These results indicated the PI3K/AKT pathway as pivotal targets in suppressing melanoma cell line A375 and B16 in vitro.

AKT activator attenuated the anti-proliferative, anti-migratory and anti-invasive effect of Artemisinin in B16 and A375 melanoma cell lines

We also used the AKT activator SC79 to further verify the role of AKT in the anticancer effect of Artemisinin in both B16 and A375 cell lines in vitro. Three groups of cells included the negative control (NC) group, the Artemisinin (Art) group, and Artemisinin plus SC79 (ART+SC79) group, are set up for the experiment. The MTT assay, wound healing assay, and transwell assay showed that Artemisinin suppressed proliferation, migration and invasion, while AKT activator attenuated the effects both in B16 cells and A375 cells (Fig. 9).
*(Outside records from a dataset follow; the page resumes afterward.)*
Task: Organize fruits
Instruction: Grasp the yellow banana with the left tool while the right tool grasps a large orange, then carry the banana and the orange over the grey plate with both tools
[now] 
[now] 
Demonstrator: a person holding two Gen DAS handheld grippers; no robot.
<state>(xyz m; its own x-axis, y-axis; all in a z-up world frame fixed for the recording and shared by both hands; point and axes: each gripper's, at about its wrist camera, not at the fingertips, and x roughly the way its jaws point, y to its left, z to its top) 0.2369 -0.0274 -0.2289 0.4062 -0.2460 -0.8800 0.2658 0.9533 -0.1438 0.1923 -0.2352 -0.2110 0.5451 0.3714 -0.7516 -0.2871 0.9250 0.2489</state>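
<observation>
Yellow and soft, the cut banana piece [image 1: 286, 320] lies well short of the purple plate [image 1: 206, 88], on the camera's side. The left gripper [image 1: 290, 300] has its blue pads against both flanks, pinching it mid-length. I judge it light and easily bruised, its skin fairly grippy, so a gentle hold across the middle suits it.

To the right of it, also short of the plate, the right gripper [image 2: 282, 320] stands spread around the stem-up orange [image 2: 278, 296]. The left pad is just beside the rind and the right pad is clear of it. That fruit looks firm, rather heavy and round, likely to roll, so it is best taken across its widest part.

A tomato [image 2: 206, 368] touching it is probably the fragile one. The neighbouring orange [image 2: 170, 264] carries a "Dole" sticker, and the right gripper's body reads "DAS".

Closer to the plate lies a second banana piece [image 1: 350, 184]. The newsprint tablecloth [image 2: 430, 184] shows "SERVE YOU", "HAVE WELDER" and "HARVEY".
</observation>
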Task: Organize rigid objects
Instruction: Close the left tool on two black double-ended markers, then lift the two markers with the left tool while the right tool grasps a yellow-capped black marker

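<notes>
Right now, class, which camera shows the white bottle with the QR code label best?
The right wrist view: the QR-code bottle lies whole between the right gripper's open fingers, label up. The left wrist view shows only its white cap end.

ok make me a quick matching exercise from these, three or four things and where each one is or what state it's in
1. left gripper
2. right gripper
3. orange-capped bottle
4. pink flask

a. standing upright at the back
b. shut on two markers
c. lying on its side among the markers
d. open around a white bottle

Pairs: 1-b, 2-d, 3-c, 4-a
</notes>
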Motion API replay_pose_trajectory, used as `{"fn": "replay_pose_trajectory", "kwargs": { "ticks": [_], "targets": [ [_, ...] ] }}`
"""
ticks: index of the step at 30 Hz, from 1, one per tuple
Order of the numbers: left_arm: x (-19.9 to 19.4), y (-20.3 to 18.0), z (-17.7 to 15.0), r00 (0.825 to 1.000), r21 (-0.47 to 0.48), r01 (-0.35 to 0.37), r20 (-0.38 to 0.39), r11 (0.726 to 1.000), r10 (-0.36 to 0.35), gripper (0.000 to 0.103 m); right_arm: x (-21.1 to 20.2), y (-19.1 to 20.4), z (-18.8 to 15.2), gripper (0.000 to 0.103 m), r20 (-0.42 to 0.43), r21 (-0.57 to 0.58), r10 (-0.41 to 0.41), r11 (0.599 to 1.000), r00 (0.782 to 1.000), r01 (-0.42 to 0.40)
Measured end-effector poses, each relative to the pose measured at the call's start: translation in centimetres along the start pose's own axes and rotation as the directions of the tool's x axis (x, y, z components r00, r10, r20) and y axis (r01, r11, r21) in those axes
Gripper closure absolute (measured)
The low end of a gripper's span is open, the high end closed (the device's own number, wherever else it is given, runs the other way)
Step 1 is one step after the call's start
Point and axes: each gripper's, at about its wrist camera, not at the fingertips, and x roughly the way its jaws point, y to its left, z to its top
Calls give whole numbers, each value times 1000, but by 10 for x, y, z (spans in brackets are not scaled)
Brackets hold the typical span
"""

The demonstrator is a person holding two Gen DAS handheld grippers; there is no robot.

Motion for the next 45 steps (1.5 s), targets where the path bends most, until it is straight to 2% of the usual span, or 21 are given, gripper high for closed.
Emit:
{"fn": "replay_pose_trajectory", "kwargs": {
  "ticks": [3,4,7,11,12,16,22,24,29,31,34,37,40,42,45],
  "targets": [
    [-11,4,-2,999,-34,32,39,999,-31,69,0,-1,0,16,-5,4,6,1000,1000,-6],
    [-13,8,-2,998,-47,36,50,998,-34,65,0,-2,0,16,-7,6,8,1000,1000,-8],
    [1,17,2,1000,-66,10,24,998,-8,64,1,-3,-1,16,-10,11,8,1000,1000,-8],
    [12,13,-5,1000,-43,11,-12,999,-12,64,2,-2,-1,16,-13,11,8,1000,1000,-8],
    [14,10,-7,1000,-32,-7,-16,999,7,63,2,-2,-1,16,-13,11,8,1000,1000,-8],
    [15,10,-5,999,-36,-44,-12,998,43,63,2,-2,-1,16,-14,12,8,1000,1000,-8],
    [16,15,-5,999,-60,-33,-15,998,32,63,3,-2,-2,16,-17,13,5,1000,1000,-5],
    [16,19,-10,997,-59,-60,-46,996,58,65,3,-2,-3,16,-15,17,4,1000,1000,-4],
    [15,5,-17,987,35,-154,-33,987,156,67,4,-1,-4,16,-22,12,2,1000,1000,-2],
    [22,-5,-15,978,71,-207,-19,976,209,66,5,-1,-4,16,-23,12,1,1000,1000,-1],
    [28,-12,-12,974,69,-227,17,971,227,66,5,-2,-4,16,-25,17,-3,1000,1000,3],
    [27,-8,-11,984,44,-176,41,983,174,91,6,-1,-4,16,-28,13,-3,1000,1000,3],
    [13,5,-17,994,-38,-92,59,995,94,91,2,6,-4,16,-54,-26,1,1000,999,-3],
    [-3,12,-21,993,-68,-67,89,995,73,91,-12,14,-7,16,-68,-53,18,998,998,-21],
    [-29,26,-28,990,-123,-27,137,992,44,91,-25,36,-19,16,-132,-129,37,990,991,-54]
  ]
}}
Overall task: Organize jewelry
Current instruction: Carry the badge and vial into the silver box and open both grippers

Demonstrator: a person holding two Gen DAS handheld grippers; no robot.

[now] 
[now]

These results further confirm the role of Akt in the anticancer effect of Artemisinin in both B16 and A375 cell lines.

Overexpression of c-KIT promoted melanoma while the PI3K/AKT inhibitor LY294002 reversed its effect

We further performed a series of rescued experiments to prove the regulatory relationship between c-KIT and PI3K/AKT in B16 melanoma cell line. Western blot showed that overexpression of c-KIT significantly improved phosphorylation of AKT while LY294002 decreased AKT phosphorylation even with c-KIT overexpression (Supplementary Figure 3A-C). Then, a series of in vitro experiments indicated that overexpression of c-KIT significantly promoted melanoma proliferation, migration and invasion, while LY294002 reversed the trends (Supplementary Figure 3D-I). These results confirmed that c-KIT could regulate melanoma by AKT phosphorylation.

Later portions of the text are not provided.